The last shabby motel room. Salinas, Kansas

I’m a hypocrite. From shabby motel rooms, made less lonely by my dog on the bed, from Toledo to San Luis Obisbo, last summer I waxed poetic about the wonder, the glory and the healing tide of love.  But I never waded into the topic of the kind of love which opens your every pore by the mere thought of the object du jour of your desire.

It’s because I’m a hypocrite and a chicken. I drove nearly 9,000 miles, just me and a big yeller’ dog, who neither drives nor changes tires, faced triple-digit Texas heat on sparsely traveled two-lane roads with only one gallon of water in the car, (some would say that’s just plain stupid) talked my way out of getting jumped by an irate mountain mama on the Blue Ridge Parkway, sorted through a pile of loss; the boyfriend who got killed in a car wreck, two brothers, my mother, my innocence, my marriage, and the very real prospect of losing my house after I lost my mind and quit my job to hit the road. I did not succumb to fear in any of those situations, but I was loathe to write about the thing that scares me the most:  this thing called love.

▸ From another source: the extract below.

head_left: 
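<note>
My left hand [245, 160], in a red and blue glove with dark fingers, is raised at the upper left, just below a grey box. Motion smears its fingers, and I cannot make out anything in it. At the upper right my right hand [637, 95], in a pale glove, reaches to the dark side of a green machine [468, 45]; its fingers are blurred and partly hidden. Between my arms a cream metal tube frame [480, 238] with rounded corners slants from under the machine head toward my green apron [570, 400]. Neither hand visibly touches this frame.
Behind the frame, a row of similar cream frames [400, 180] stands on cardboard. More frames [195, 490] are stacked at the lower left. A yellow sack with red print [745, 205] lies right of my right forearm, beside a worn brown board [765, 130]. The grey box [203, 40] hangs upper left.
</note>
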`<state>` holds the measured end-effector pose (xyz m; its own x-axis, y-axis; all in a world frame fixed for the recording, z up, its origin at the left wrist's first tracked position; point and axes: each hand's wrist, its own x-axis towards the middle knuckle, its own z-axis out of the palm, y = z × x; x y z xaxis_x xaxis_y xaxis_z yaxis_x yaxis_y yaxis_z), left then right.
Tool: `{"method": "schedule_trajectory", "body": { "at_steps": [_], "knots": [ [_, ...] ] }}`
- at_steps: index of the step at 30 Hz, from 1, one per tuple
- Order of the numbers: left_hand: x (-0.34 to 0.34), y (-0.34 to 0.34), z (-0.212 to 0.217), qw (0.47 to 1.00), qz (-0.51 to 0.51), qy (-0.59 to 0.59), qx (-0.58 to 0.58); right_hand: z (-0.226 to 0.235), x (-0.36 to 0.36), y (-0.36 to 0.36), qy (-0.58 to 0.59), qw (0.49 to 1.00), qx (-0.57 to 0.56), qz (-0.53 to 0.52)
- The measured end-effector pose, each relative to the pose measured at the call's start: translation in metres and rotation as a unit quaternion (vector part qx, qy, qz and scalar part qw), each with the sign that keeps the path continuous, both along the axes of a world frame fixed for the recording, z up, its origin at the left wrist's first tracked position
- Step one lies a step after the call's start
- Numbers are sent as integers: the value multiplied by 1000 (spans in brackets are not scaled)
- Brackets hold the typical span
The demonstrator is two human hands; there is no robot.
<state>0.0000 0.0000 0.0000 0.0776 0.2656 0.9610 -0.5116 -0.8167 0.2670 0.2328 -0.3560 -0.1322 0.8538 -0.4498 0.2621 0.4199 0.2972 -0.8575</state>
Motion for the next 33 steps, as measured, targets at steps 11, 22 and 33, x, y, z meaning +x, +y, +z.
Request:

But long about Ely, Nevada, where I stayed in the world-famous Jailhouse Motel, after 52 days and 42 blog posts in which I’d pontificated about heavenly love, maternal love, sibling love, brotherly love, puppy, platonic and paternalistic, I turned my thoughts, reluctantly, to the passionate kind. They don’t call U.S. 50 across Nevada the “Loneliest Road in America” for nothing. There’s something about it which paves the way for introspection and smack down truths.

Highway 50

The memories surface here, like oil on the pavement. Highway 50, near Ely, NV

Truth is, it had been a long time since I felt the fever for the flavor of a Pringle. In my last blog, A Woman With a Past, I must confess, I left you hanging. The story ended with me seriously investigating how I felt about a very nice man who was a) emotionally available, b) financially stable, c) intelligent, d) a Democrat, and e) falling in love with me. Unfortunately, I leaned the other way, but typically, I’m the faller, who ends up on my head.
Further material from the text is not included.